The accounts which are given of the three days of February inform us that, on the second day, about five or six hundred of the National Guards assembled in the Rue Lepelletier. As this was their first appearance in the struggle, the people looked on with anxiety, uncertain as to the part which they were about to take. At length one of their number stepped forward and said "We are not all agreed as to the nature or the measure of the reform which you demand; but we are agreed as to its necessity and determined to enforce it." We mention this incident because it was indicative of two things -the mistaken notion that they had the command of the movement in their hands, and the ignorance which they displayed of the true position of things in assigning, as an ultimate limit, a point which was soon distanced, The king, whose power they had created, was to receive a lesson and to be reminded of the true basis of his authority—this is all they seem to have contemplated. This time, however, the people rose with a very different understanding of their own position from that which they had possessed in 1830. They had been deceived alike by the bourgeoisie and their monarch; they had it already in their hearts to be avenged on both; nevertheless, they kept their counsel; used the aid of the National Guard till it was too fully compromised to recede; and then, to its astonishment, compelled it to grace a triumph which it regarded with distaste, and to help in attaining an object which it had never anticipated.

If a struggle between a king and his people were not so full of melancholy and fearful elements, we might be tempted to smile at the lesson which these turbulent shopkeepers received,

and the manner in which it was taught. It is difficult to say which was the greater-their presumption in assuming that the movement was to be measured at their will, or the mortification that they must have felt at the part which they were ultimately made to play. We confess that we have little sympathy with this class. As things stand, it is much to be desired that the 200,000 bayonets which the National Guard are said to muster, in the awakened condition of their danger, will avail to check the rampant monster which they_themselves have fostered into being, for the peace of Europe rests upon the issue. But, as far as the class is concerned, we have no respect for its selfishness and no pity for its defeat. The working man, fighting for a principle without a care for the blood or the suffering which it will cost him in its attainment, is, with all his extravagances of thought and action, a far nobler being than the comfortable and egotistical National Guard, who only fights for the preservation of order when his own goods are in peril, and who, when it suits his purpose, levels his musket without compunction at the man with whom he has fraternised in insubordination.

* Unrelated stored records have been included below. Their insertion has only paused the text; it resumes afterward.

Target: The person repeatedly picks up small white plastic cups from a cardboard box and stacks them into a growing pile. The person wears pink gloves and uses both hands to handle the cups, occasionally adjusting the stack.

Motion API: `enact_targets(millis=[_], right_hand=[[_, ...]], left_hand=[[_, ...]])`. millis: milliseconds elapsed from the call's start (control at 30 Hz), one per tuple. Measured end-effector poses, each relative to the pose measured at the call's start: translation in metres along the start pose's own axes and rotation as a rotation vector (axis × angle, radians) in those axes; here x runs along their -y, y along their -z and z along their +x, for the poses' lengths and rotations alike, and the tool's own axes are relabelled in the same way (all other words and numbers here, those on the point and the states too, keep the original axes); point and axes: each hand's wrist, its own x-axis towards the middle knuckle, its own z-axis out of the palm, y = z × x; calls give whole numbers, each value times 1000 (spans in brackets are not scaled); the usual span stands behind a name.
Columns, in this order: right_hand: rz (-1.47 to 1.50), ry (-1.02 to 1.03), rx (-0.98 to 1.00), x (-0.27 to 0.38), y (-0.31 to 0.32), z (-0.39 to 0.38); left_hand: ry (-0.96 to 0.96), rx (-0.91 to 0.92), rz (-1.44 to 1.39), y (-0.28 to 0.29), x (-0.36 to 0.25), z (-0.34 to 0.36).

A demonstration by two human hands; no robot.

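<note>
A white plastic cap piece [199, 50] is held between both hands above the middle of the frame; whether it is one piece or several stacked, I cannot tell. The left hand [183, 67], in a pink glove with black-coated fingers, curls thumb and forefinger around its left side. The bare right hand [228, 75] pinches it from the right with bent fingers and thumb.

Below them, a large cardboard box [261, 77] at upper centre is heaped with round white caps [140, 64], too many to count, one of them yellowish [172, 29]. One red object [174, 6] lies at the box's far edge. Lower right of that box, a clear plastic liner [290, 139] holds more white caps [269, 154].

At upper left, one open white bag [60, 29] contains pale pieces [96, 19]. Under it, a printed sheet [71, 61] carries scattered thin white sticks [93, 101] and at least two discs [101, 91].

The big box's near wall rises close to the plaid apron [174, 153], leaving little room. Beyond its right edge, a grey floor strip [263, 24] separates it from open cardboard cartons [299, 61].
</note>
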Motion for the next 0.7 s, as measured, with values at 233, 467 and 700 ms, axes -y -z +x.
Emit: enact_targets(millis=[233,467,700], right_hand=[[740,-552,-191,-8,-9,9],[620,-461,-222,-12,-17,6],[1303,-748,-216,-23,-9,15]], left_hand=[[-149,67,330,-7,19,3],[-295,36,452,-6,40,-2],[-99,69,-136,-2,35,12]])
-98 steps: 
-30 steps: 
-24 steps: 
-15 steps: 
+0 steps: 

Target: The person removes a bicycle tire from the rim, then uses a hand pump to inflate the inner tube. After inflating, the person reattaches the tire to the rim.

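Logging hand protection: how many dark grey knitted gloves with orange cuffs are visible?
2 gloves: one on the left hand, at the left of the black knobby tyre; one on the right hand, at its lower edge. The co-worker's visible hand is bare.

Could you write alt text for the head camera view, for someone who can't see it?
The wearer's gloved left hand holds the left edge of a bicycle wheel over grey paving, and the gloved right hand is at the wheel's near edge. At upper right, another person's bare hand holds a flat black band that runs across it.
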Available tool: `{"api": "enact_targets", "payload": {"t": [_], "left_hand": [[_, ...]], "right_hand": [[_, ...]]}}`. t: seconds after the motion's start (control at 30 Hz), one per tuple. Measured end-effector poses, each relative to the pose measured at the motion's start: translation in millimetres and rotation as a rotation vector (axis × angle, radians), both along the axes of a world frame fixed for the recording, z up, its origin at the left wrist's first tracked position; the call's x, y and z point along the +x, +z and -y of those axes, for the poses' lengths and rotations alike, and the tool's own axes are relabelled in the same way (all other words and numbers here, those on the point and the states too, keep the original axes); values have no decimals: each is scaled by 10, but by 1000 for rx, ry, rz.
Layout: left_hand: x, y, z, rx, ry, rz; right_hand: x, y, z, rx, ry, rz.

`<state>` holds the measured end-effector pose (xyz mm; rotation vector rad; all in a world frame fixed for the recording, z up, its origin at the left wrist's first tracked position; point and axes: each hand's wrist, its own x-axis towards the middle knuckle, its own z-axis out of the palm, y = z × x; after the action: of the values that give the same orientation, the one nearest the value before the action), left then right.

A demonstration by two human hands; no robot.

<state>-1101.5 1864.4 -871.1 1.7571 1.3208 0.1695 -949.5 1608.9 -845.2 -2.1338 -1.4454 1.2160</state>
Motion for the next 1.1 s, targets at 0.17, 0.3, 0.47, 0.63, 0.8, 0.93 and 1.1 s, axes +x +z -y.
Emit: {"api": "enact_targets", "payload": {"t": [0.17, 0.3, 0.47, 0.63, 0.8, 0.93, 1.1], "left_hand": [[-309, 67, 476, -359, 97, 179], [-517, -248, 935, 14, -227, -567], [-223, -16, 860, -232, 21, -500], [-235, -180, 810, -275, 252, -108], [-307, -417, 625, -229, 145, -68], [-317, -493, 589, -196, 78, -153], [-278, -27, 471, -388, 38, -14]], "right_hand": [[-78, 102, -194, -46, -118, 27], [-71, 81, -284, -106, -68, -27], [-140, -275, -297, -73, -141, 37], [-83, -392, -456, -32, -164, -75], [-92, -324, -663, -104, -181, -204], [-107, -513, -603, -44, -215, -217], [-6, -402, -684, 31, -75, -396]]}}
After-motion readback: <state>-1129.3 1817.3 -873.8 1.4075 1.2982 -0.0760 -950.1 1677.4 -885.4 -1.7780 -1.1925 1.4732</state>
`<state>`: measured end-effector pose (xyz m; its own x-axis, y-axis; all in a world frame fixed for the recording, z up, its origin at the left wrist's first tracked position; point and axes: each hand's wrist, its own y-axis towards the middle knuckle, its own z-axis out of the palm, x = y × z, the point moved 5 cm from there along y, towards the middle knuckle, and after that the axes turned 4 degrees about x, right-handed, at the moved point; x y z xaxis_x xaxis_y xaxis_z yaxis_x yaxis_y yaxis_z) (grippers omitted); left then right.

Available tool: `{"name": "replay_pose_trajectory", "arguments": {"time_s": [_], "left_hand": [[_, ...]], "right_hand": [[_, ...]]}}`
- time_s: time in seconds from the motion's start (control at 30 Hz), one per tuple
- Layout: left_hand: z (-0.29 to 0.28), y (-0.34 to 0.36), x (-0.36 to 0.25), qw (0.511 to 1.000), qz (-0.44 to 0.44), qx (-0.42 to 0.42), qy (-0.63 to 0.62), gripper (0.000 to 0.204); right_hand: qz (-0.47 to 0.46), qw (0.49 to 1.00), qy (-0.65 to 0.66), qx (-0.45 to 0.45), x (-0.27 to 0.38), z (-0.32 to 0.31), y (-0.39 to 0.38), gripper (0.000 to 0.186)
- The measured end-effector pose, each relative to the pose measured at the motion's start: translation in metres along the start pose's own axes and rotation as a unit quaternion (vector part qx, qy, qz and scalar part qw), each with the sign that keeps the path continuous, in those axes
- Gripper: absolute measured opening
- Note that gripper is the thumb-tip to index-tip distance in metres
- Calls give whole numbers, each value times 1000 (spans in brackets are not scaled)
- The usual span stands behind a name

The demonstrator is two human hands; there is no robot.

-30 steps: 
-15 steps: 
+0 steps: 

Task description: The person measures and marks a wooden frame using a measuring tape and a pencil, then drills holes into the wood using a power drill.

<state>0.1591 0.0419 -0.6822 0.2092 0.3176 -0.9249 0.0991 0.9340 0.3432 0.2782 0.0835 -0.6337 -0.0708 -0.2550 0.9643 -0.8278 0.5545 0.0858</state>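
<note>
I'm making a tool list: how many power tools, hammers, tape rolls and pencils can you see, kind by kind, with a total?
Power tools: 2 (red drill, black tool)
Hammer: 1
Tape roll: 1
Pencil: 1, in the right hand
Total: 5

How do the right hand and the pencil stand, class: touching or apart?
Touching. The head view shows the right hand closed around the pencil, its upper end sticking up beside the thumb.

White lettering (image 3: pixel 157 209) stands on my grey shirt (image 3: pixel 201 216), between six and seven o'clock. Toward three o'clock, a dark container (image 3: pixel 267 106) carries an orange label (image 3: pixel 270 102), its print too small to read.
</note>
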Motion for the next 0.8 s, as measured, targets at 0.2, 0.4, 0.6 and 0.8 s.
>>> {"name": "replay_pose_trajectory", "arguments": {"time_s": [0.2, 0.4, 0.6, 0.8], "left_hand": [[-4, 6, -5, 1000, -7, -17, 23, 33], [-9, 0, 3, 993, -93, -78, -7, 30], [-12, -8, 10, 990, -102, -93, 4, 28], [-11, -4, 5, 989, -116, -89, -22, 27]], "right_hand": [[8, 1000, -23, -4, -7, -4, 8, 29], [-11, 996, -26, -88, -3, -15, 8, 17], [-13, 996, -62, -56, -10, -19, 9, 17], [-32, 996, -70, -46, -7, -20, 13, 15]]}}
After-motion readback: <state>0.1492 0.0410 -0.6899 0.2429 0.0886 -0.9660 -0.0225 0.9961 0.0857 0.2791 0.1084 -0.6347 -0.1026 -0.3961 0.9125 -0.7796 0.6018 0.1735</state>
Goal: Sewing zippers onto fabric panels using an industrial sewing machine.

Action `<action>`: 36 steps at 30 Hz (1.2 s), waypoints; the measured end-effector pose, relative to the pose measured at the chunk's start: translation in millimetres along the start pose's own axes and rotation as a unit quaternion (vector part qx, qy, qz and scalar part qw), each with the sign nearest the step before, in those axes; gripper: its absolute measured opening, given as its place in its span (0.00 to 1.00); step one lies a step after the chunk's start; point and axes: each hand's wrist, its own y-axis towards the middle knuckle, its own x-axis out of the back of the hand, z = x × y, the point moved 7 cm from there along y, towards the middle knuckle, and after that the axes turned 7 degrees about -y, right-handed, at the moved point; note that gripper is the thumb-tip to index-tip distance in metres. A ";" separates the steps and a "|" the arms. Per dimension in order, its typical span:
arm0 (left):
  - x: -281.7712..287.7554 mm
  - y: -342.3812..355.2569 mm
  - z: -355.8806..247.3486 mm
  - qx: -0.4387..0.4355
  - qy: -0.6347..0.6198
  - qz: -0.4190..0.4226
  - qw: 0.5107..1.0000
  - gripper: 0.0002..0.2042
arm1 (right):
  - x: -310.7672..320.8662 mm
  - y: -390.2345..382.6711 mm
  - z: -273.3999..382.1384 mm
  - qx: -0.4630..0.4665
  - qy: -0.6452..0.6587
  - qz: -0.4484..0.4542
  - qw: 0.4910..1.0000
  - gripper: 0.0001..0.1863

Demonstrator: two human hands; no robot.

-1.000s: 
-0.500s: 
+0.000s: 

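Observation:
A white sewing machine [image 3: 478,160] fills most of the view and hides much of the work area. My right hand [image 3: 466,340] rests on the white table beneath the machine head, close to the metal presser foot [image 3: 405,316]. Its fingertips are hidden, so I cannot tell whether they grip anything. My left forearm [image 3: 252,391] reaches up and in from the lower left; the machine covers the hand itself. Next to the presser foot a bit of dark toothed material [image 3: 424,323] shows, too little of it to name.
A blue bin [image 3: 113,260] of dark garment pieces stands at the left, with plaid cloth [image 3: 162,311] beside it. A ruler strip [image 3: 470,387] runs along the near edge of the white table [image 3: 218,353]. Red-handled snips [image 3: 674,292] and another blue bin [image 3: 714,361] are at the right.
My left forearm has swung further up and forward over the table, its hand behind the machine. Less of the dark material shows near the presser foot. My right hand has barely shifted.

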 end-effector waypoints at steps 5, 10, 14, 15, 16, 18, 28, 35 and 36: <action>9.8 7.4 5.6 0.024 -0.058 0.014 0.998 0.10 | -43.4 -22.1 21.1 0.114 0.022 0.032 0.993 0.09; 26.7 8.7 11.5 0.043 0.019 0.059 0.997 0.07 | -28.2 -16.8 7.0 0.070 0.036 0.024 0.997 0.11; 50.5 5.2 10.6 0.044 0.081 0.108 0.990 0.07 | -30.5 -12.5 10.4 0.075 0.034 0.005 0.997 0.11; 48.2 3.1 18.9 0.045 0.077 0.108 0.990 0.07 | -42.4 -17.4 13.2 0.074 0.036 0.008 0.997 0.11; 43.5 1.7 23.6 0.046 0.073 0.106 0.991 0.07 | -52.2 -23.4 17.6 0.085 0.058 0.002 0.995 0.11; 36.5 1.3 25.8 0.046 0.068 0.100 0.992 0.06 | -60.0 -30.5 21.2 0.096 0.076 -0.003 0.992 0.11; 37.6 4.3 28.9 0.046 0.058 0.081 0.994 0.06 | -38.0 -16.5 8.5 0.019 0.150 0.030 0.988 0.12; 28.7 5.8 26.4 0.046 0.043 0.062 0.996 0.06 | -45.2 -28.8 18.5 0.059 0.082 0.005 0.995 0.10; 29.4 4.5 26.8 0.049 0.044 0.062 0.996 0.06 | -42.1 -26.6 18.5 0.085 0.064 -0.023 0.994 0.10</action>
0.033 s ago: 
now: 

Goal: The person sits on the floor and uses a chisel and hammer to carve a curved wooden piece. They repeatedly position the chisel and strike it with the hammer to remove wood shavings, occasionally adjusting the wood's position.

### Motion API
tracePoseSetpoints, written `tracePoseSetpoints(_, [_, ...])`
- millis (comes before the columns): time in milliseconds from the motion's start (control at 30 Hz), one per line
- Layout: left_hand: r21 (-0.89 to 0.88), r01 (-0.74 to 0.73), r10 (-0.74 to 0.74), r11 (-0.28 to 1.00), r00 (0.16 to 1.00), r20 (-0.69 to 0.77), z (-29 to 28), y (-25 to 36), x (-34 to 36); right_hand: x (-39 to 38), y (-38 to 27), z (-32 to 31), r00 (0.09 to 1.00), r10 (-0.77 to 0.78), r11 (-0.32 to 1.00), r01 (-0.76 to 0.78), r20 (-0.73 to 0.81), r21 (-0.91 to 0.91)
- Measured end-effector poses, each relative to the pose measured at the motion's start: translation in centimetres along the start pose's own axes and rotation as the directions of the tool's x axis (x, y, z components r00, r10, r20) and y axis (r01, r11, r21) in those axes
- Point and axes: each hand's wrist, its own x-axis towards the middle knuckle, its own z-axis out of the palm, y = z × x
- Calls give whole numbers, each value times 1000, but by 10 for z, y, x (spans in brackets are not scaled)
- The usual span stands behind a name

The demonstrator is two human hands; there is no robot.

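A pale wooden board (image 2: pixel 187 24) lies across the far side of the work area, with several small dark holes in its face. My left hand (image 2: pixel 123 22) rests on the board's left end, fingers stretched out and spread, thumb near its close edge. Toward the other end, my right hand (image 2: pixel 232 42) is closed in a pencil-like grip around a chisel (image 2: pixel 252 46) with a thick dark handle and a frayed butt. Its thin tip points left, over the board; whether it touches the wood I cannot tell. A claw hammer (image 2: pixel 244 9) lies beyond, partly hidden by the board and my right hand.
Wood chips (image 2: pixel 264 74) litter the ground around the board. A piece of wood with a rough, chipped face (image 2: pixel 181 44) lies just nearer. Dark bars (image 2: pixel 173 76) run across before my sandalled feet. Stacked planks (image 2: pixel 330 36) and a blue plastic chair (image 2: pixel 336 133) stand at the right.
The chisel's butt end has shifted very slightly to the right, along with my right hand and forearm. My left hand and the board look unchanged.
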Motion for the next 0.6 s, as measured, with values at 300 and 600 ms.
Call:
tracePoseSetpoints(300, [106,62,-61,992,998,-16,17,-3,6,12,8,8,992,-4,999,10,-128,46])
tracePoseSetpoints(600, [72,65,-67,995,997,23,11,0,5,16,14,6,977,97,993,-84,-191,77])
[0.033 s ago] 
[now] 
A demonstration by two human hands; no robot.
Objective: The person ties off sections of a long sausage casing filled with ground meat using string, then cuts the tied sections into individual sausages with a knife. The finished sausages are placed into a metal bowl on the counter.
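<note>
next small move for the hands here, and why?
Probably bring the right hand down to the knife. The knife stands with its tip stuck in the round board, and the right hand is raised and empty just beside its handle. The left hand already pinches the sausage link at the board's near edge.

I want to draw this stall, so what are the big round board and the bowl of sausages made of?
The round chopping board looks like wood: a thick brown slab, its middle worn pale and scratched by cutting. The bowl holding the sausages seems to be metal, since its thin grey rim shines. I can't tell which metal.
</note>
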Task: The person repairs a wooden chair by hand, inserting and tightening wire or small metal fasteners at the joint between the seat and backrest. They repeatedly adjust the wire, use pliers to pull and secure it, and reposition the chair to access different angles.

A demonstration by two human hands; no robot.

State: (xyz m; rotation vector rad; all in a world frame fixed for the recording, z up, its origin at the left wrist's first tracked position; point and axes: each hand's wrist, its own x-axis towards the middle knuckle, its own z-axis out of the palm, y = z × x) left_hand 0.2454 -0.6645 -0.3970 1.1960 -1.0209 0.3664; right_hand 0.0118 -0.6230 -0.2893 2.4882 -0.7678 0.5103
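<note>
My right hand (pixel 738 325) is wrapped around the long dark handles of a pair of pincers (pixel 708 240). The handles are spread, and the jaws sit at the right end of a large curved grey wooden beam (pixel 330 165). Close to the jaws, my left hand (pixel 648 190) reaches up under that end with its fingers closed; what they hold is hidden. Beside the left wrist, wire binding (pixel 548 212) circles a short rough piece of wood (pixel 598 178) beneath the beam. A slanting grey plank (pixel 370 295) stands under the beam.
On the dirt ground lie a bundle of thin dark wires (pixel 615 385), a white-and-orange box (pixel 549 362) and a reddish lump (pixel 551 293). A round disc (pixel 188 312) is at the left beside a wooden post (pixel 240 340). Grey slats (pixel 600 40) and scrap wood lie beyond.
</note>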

In every great political crisis there is always some one circumstance which is supposed to be its cause-which stamps a character on it and gives it a name. It will be found, however, that the real causes of all revolutionary movements are more remote-have been long in operation; and that the peculiar and characteristic circumstance of the moment rather furnishes the fitting opportunity than the original motive. The famous ordonnances of July, like the hindrance of the banquet in February, yielded occasion for the explosion of the elements which had been long in process of combustion; but the elements owed their origin to the existence of principles of which these acts were but isolated expressions. Under the empire, the bourgeoisie had been taught to understand their power, but had not been elevated to the position which they coveted. The restoration was, as they fancied, one step towards its attainment; but, with the return of the Bourbon, came a host of titled idlers, who had recollected nothing in their exile but their misfortunes, and learned nothing from their misfortunes but the desire of retaliation. The aristocracy of wealth was again at a discount: as a natural consequence, it struggled for the ascendancy; and, maturing in strength of purpose with the progress of events, it finally found a fitting opportunity in the ordonnances of July for the assertion of its power.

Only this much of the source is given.